#### [Work item]
Using the data below, determine the number of lines that include the string "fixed". Write only that number.

═══ Source data

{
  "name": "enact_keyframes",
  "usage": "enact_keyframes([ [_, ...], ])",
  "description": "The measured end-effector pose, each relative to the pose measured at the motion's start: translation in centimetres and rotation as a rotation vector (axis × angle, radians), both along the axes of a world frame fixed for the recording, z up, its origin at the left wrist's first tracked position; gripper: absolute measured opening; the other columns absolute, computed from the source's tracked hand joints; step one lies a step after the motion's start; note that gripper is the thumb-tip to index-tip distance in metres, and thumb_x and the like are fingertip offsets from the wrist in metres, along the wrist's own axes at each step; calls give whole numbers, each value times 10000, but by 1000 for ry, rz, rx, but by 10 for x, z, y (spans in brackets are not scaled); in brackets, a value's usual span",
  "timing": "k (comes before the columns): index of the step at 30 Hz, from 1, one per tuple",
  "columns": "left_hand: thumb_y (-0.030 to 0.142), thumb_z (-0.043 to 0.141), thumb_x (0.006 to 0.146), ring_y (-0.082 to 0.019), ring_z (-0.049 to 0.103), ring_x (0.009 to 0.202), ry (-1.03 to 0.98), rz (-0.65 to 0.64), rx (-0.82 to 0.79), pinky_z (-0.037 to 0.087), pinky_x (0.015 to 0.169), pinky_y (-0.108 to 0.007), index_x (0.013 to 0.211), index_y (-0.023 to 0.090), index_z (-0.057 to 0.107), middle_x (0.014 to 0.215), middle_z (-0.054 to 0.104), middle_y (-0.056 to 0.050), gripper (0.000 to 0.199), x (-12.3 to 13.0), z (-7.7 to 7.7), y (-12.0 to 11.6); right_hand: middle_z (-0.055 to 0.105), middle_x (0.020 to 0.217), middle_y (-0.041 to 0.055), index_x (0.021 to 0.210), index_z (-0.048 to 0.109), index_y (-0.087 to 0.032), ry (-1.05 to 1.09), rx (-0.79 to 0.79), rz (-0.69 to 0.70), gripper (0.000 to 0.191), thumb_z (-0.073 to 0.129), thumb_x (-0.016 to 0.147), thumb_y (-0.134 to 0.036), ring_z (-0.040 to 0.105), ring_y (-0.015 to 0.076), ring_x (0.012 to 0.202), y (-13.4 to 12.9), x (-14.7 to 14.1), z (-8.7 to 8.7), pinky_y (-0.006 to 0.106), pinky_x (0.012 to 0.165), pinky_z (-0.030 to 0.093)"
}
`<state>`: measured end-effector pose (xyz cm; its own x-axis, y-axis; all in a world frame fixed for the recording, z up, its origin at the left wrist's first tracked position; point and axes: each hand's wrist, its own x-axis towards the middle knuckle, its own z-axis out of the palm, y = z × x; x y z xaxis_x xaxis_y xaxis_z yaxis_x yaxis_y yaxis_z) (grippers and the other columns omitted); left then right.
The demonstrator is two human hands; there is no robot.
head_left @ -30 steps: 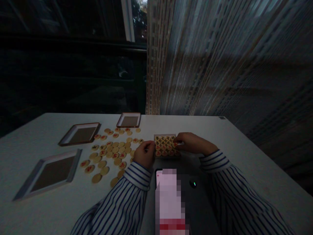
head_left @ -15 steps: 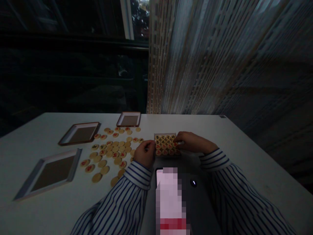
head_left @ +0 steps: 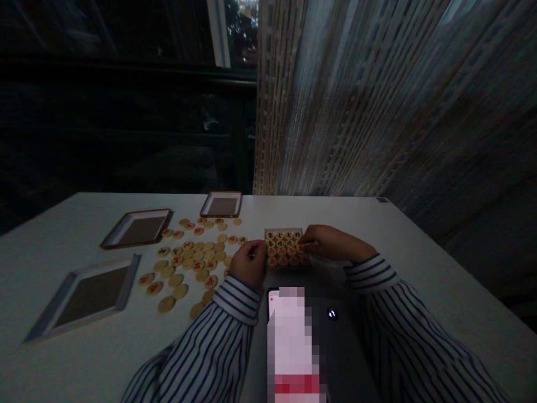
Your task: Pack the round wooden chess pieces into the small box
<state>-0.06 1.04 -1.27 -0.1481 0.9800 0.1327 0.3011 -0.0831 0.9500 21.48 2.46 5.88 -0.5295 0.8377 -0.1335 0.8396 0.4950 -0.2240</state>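
A small box (head_left: pixel 287 266) holds rows of round wooden pieces with black and red characters. My left hand (head_left: pixel 249 264) is closed at the box's left side, its fingertips by the edge; whether it grips the wall cannot be made out. On the right side, my right hand (head_left: pixel 331 243) reaches over the box with fingers bent together at the pieces near the right edge; anything between the fingertips is too small to tell. Many loose round pieces (head_left: pixel 198 256), some with red or black characters and some plain, lie on the table left of my left hand.
Three shallow trays lie on the white table (head_left: pixel 335 211): one at the back (head_left: pixel 220 216), one at the left (head_left: pixel 109 246), and a pale one nearer (head_left: pixel 84 326). A phone (head_left: pixel 289 336) with a blurred screen is below the box. Curtains (head_left: pixel 319 112) hang behind.
My right hand has shifted very slightly at the right edge of the box. My left hand and the loose pieces look unchanged.
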Motion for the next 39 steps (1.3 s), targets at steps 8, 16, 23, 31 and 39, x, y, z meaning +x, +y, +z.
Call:
enact_keyframes([
  [8,362,539,705,-160,597,683,25,3,11,459,603,-254,799,147,670,722,663,-52,268,0,0,0,644,922,80,941,662,-188,-38,42,57,245,472,801,-254,572,183,819,2,3,-4,270,712,399],
  [16,373,527,720,-163,601,709,24,6,26,468,637,-269,819,141,664,751,664,-58,287,0,-5,2,648,932,75,924,665,-187,-58,15,38,237,483,780,-230,576,177,815,1,1,-2,261,704,392],
  [23,370,545,701,-158,601,687,2,7,21,468,605,-255,798,149,666,717,662,-44,270,0,-4,2,653,919,74,901,670,-185,-78,-4,16,232,476,789,-247,578,178,811,0,-1,0,260,696,389],
  [31,381,527,715,-165,594,700,36,10,15,464,640,-275,813,145,663,737,657,-56,289,1,-4,1,652,928,70,922,661,-193,-75,21,41,236,479,773,-218,580,177,821,0,1,-1,261,707,392],
  [39,376,536,710,-160,596,678,20,-4,18,467,608,-262,807,148,665,723,657,-51,279,0,-4,1,650,911,71,900,661,-193,-81,14,34,223,483,777,-247,578,176,800,1,1,-2,258,679,389],
])
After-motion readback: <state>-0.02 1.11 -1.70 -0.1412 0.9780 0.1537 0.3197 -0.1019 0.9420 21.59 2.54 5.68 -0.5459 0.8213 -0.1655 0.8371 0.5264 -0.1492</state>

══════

#### [Solution to the problem]
2